Build a RESTful Chemical Registration System from Scratch Part 1 - Tools of the Trade
A chemical registration system forms the core of most database-driven cheminformatics applications. Yet detailed instructions, in the traditional literature or otherwise, on how to create one from free components are surprisingly rare. This article introduces a new Depth-First series aimed a bringing together several tutorials written over the last year to create a RESTful chemical registration system that anyone can build, run, and adapt to their own needs.
Defining the Problem
Whether you're building or designing a database-driven chemical informatics system, at some point you'll face the problem of getting molecules into and out of your database. This is where chemical registration systems come in. eMolecules has created a summary on the subject. It defines the main responsibilities of a chemical registration system as ensuring:
- Structural novelty - The same molecule never gets stored twice.
- Structural normalization When multiple representations of a molecule are possible (e.g., tautomers and charge-separated forms), only one is used.
- Structure drawing Present a chemical structure recognizable to chemists.
- Consistent relationships among related compounds The system must decide what to do with various salt forms (or other mixtures) of a particular compound a user might decide to register. There are many options, but they must be applied consistently.
- Reasonable behavior when a structure is (partially) unknown Not every compound of interest will have a known chemical structure. Sometimes the structure will only be partially known as in the case of double bond geometry and absolute stereochemistry.
- Security Enough said? There's always more.
- Reasonable behavior when changes are made to structures The system must be able to respond well to the inevitable: a user changes their mind about the structure s/he entered.

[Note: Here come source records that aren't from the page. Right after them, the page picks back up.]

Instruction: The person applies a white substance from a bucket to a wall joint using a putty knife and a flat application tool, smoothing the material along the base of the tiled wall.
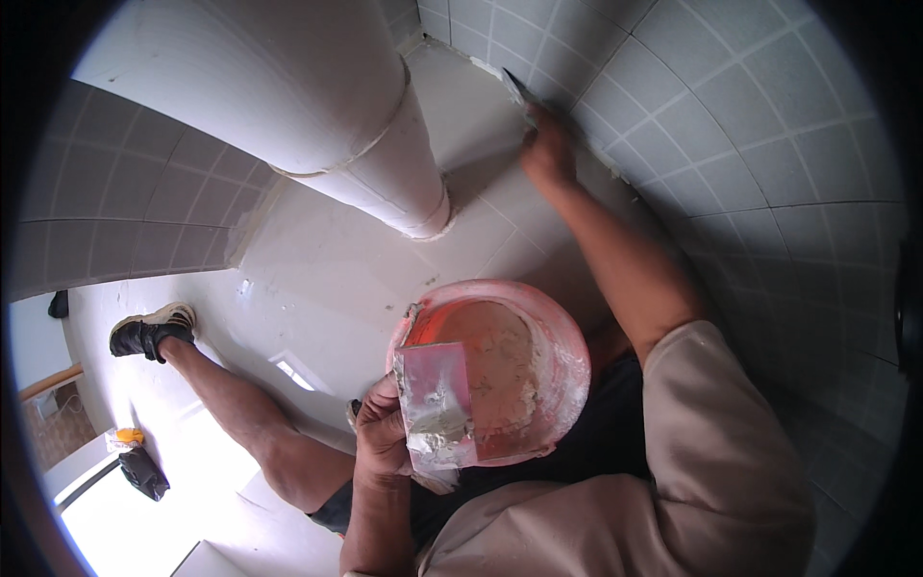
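Observation:
At the foot of the tiled wall on the right, my right hand [551, 154] is closed round a putty knife [516, 88]. Its dark, narrow blade points away from me, at the white bead along the joint of wall and floor. My left hand [380, 433] grips a flat rectangular plate [433, 377], pinkish and smeared with white paste on its lower half. The plate overlaps the near left rim of a red bucket [574, 370] between my legs. Pale paste [505, 351] lies inside the bucket and cakes its walls. My left fingers are partly hidden behind the plate.
A thick white pipe [327, 106] comes down to the floor ahead of me. Grey tiled walls [740, 125] stand right and left. My left leg [240, 418] stretches across the shiny floor [317, 250]. A black bag [144, 473] lies at the lower left.

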`<state>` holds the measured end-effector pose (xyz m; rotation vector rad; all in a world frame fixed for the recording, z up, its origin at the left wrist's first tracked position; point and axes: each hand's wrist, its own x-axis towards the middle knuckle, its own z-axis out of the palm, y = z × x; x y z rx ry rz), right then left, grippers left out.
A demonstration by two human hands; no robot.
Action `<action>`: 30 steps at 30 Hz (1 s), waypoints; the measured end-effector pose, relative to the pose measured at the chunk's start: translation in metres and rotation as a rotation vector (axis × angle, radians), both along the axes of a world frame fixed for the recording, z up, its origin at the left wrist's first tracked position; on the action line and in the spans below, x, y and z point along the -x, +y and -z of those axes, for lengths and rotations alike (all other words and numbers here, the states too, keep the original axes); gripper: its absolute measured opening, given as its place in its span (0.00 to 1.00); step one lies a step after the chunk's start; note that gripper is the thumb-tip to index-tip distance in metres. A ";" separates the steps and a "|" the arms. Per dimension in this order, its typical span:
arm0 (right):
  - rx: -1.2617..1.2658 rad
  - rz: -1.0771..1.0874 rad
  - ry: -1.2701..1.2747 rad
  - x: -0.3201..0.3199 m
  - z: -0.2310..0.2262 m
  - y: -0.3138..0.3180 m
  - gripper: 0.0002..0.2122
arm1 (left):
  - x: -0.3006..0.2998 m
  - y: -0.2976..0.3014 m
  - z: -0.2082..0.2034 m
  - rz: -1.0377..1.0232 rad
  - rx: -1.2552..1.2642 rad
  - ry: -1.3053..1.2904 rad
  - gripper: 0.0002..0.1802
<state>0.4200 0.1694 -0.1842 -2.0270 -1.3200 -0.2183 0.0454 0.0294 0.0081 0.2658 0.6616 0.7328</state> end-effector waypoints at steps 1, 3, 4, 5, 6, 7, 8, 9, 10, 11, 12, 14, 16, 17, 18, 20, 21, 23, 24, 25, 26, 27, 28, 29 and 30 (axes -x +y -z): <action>-0.033 -0.012 0.070 0.009 0.000 -0.012 0.19 | 0.004 0.002 0.000 -0.007 -0.021 0.008 0.21; -0.074 -0.019 0.136 0.015 0.000 -0.018 0.19 | 0.010 0.002 0.002 -0.001 -0.022 0.032 0.22; -0.113 -0.061 0.110 0.015 -0.001 -0.018 0.19 | 0.010 0.002 0.004 0.008 -0.018 0.048 0.22; -0.153 -0.103 0.086 0.015 -0.002 -0.017 0.19 | 0.009 0.002 0.005 0.012 -0.025 0.046 0.22; -0.160 -0.098 0.084 0.017 -0.002 -0.007 0.19 | 0.006 0.002 0.005 0.019 -0.012 0.027 0.22; -0.133 -0.112 0.112 0.019 -0.002 0.008 0.20 | 0.004 0.002 0.007 0.035 0.007 0.008 0.22; -0.109 -0.128 0.141 0.023 -0.005 0.022 0.22 | 0.004 0.003 0.005 0.047 0.003 0.007 0.22; -0.113 -0.116 0.138 0.028 -0.007 0.030 0.22 | 0.005 0.003 0.003 0.045 -0.014 0.012 0.22; -0.007 -0.060 0.260 0.036 -0.011 0.042 0.21 | 0.008 0.003 0.001 0.034 -0.036 0.018 0.22; 0.104 -0.001 0.380 0.039 -0.012 0.048 0.20 | 0.011 0.002 -0.001 0.020 -0.029 0.036 0.25; 0.101 0.004 0.378 0.040 -0.013 0.050 0.20 | 0.013 0.002 -0.003 0.026 -0.031 0.033 0.25; -0.015 0.135 0.390 0.049 -0.009 0.046 0.21 | 0.019 0.000 -0.007 -0.065 -0.057 0.075 0.27; 0.048 0.181 0.432 0.053 -0.012 0.035 0.21 | 0.028 0.000 -0.002 -0.047 -0.070 0.049 0.28; 0.112 0.225 0.474 0.057 -0.017 0.030 0.22 | 0.032 0.000 -0.001 -0.048 -0.085 0.027 0.27; 0.113 0.225 0.478 0.059 -0.014 0.027 0.22 | 0.035 -0.003 -0.001 -0.048 -0.099 0.006 0.27; -0.126 0.165 0.314 0.042 0.000 0.011 0.23 | 0.027 -0.006 -0.002 -0.034 -0.094 0.007 0.26; -0.125 0.172 0.309 0.038 0.002 0.004 0.23 | 0.025 -0.007 -0.002 -0.022 -0.105 -0.008 0.25; -0.148 0.188 0.313 0.042 0.000 -0.008 0.23 | 0.026 -0.012 -0.004 -0.014 -0.117 -0.017 0.25; -0.148 0.190 0.314 0.043 -0.002 -0.017 0.23 | 0.026 -0.014 -0.005 -0.012 -0.130 -0.017 0.24; -0.077 0.219 0.373 0.041 -0.005 -0.026 0.24 | 0.026 -0.017 -0.005 -0.011 -0.143 -0.018 0.24; -0.005 0.247 0.431 0.040 -0.008 -0.033 0.24 | 0.027 -0.020 -0.006 -0.009 -0.142 -0.020 0.24; -0.005 0.249 0.430 0.041 -0.010 -0.038 0.24 | 0.028 -0.022 -0.006 -0.018 -0.152 0.002 0.23; 0.006 0.284 0.412 0.040 -0.011 -0.046 0.23 | 0.030 -0.025 -0.005 -0.022 -0.158 0.022 0.22; 0.016 0.320 0.393 0.039 -0.011 -0.053 0.23 | 0.031 -0.027 -0.004 -0.016 -0.153 0.019 0.22; 0.020 0.327 0.390 0.038 -0.012 -0.059 0.23 | 0.034 -0.028 -0.003 -0.022 -0.154 0.029 0.22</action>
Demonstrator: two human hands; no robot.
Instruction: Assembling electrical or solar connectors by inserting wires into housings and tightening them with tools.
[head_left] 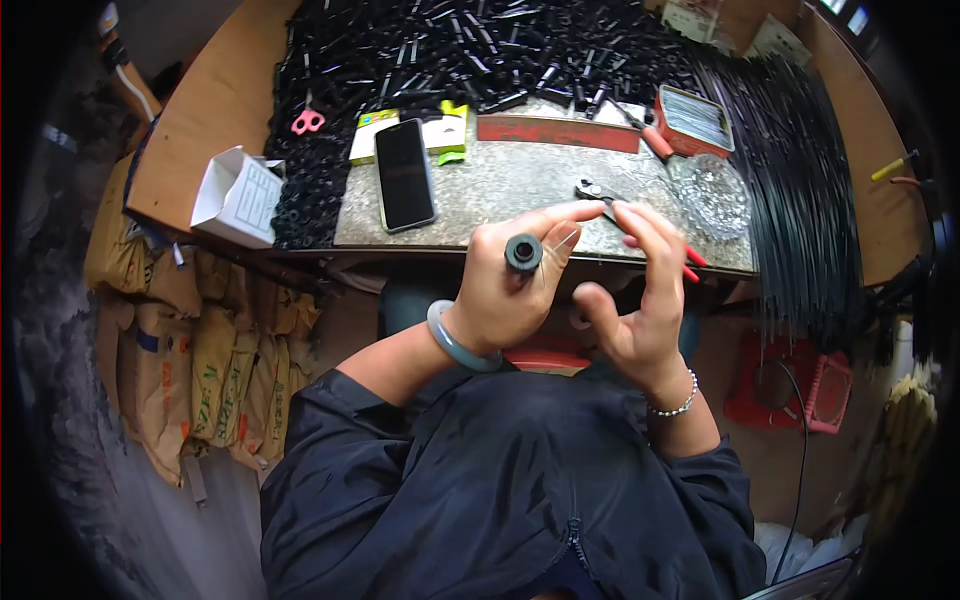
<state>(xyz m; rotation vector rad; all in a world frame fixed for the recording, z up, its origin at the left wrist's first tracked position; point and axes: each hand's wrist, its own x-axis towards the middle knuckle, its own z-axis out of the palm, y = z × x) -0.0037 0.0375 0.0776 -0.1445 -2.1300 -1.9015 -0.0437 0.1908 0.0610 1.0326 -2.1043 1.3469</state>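
Observation:
My left hand is wrapped round a black tube-like part, its round hollow end facing up toward me. A thin pale sliver shows by my left thumb tip; its kind is too small to make out. My right hand is held beside it, thumb and fingers spread, with nothing visible between them. The right fingertips come close to the left index fingertip; whether they touch I cannot tell. Just beyond both hands, pliers with red handles lie on the worktop, partly covered by my right fingers.
A phone lies at left, near pink scissors and a white box. Black parts heap along the back. A red tub of thin pins, a clear glass dish and long black rods sit right.

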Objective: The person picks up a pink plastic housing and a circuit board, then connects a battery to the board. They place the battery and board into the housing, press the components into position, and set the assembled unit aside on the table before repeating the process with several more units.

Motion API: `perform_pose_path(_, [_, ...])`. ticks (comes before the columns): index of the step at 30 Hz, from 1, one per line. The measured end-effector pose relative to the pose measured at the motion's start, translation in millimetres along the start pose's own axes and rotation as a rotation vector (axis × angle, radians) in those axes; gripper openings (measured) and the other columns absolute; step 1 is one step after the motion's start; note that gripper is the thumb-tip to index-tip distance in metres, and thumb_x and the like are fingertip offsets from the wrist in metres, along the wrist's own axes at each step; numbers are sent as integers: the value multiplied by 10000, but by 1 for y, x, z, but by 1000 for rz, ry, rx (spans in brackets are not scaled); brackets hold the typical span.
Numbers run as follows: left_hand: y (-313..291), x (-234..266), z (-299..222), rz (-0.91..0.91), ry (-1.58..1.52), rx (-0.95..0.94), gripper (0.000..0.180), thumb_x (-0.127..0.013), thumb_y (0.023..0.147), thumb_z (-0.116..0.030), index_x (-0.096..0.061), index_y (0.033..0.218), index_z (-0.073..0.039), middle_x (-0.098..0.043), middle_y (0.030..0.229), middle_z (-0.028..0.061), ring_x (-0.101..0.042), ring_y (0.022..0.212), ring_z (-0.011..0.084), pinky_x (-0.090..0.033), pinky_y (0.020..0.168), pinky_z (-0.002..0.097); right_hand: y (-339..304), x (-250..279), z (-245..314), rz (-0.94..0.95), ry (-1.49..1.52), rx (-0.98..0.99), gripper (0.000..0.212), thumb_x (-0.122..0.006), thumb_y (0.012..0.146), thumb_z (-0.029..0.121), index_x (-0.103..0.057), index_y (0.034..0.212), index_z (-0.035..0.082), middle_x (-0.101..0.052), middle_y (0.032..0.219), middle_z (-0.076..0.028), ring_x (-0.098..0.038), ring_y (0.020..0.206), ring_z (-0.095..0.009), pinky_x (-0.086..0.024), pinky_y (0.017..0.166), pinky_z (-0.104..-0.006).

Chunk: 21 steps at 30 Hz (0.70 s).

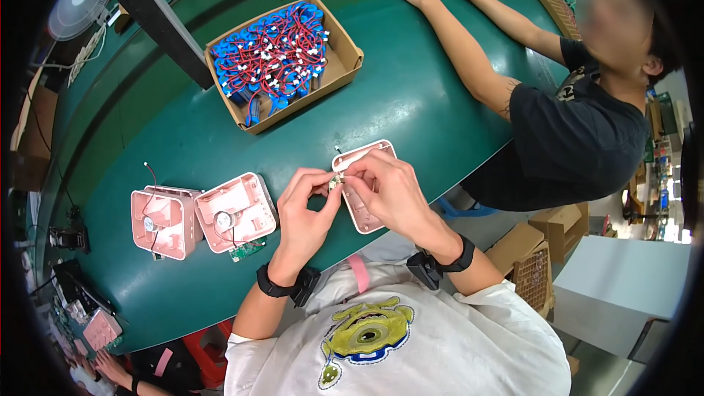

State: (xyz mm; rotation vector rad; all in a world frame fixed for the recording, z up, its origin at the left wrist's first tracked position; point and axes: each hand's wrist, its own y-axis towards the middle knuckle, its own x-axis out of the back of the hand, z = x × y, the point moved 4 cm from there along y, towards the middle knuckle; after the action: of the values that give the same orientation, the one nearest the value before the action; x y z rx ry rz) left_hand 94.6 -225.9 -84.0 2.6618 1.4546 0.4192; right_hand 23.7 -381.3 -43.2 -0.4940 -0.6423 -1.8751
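green part (334, 183), small, likely circuit board, sat at left edge of pink shell (364, 218); left hand (304, 200) and right hand (390, 189) pinched it, fingers narrow. seemed light, stiff, fragile; best held by rim. beyond, cardboard box (342, 67) held blue cells (254, 108).

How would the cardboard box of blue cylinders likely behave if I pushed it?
The cardboard box would probably feel heavy for its size, since blue cylinders fill most of it. Being cardboard, it may flex slightly. The thin red wires look floppy and tangled, so they could snag.
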Motion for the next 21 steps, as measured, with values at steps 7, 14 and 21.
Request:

The system we'll build in this tutorial won't deal with all of these responsibilities, but it will handle most of them. In addition, it will address some other problems as well.
The Approach
We'll be building a Web Service, which is defined by the W3C as "a software system designed to support interoperable machine-to-machine interaction over a network."
The reason is simple: we want our chemical registration system to be addressable from anywhere in the world, and we want to use it as an interchangeable, technology-agnostic, loosely-coupled component to build more complex chemistry Web applications.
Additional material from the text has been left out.